A full list of these commands is located in the Makefile
or make.bat
(depending on the OS), but they are called using the same commands.
# run unit tests
make test
make test-js
# run integration tests
make test-integration
# run integration tests with a visible chrome window and debugger
make test-integration-debug
# lint code (show changes required) - all, javascript-only, or python-only
make lint
make lint-js
make lint-py
# format code (try to make changes) - all, javascript-only, or python-only
make format
make format-js
make format-py
On Mac/Linux; if you have tmux installed, there's a one-line command to start the environment
On Windows; if you created the pgdata folder in %HOMEPATH%\dev, there's a short command to start the database
Local Settings
Django settings inheritance
HAWC settings are structured according to the django settings framework. Within hawc/main/settings
, there are a number of settings files that inherit using the following pattern:
-------------------
| HAWC SETTINGS |
-------------------
|
|
-----------
| base.py |
-----------
/ \
/ \
-------------- ---------- ------------
| staging.py | | dev.py | <--- | local.py |
-------------- ---------- ------------
| | (applied to dev.py,
| | if file exists)
----------------- ---------------
| production.py | | unittest.py |
----------------- ---------------
To make changes to your local environment, create (and then modify) hawc/main/settings/local.py
. This file is not created by default (and is not tracked in git), but a template can be copied and renamed from hawc/main/settings/local.example.py
as a starting point. You can make changes to this file to configure your local environment, such as which database is used or the "flavor" of HAWC (see "More Settings").
Testing HAWC
The test database
A test database is automatically loaded each time you run the unit tests; it contains simplistic data for every model in HAWC.

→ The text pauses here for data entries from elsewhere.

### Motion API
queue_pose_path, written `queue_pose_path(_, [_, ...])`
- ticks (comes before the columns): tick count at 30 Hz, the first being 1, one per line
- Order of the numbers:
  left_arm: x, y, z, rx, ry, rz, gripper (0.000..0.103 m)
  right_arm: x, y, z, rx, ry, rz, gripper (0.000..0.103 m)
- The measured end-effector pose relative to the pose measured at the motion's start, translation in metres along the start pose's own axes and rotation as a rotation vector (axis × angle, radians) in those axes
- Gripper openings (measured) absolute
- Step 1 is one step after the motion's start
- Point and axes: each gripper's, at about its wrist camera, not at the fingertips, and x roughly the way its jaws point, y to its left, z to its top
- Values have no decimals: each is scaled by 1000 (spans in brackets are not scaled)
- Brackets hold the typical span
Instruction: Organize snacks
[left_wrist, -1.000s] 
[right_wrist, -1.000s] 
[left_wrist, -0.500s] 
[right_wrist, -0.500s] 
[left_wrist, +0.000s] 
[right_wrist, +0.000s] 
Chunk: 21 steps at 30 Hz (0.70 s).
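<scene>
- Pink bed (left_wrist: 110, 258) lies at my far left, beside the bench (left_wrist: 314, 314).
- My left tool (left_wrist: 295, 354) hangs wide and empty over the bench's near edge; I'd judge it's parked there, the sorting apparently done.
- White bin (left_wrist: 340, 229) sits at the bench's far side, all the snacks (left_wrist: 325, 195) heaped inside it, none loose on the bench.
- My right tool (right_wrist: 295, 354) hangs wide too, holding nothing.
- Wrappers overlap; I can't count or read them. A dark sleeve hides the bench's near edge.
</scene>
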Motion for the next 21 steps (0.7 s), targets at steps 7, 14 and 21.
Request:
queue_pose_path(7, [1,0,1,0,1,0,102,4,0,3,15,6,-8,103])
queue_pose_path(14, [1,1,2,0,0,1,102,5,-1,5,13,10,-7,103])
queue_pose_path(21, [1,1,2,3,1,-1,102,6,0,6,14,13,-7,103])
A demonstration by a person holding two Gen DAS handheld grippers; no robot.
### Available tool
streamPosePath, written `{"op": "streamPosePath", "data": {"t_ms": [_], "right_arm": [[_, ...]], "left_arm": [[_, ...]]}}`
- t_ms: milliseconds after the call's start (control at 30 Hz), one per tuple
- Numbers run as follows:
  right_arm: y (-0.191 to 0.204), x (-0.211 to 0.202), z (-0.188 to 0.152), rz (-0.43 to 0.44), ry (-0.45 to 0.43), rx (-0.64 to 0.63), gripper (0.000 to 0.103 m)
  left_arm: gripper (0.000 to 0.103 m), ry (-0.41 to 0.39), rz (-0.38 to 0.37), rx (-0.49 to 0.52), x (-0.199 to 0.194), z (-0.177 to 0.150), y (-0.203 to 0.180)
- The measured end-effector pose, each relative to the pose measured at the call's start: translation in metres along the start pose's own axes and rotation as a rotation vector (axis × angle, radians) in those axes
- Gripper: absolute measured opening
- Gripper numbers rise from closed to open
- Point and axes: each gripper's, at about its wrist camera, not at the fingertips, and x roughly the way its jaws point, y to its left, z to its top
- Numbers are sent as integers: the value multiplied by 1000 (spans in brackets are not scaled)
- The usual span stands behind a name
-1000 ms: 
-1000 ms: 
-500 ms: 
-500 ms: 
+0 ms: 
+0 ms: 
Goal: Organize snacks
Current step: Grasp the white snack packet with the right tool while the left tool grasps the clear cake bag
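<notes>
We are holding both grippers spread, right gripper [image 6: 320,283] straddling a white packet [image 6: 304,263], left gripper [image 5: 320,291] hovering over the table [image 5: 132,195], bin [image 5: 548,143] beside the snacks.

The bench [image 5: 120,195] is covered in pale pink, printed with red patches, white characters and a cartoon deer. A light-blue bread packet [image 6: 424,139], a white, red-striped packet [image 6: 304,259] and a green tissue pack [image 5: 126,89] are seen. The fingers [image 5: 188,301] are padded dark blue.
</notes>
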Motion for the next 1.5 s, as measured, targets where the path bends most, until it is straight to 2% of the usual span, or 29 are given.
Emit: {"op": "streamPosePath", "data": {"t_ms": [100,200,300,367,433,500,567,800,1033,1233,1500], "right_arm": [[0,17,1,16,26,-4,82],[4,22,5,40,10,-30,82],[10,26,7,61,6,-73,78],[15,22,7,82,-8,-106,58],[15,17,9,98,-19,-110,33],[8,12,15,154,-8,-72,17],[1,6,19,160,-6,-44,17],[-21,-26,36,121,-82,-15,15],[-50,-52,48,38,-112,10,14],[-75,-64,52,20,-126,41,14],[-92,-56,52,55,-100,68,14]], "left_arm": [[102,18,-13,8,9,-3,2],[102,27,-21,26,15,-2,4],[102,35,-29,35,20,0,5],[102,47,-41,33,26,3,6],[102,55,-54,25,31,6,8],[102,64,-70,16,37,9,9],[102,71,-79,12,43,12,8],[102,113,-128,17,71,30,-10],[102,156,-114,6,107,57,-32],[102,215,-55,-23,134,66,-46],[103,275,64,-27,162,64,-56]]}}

This makes the test database useful when writing new features. There are multiple users you can use, each with their own global and assessment-level permissions. If you have the test database loaded in, you can log in using the credentials below:
Role | Password | |
---|---|---|
Administrator | admin@hawcproject.org | pw |
Project manager | pm@hawcproject.org | pw |
Team member | team@hawcproject.org | pw |
Reviewer | reviewer@hawcproject.org | pw |
As new features are added, adding and changing content in the test database will be required to test these features. Instructions for loading and dumping are described below.
Generating the test database
Follow the instructions below to generate a test database.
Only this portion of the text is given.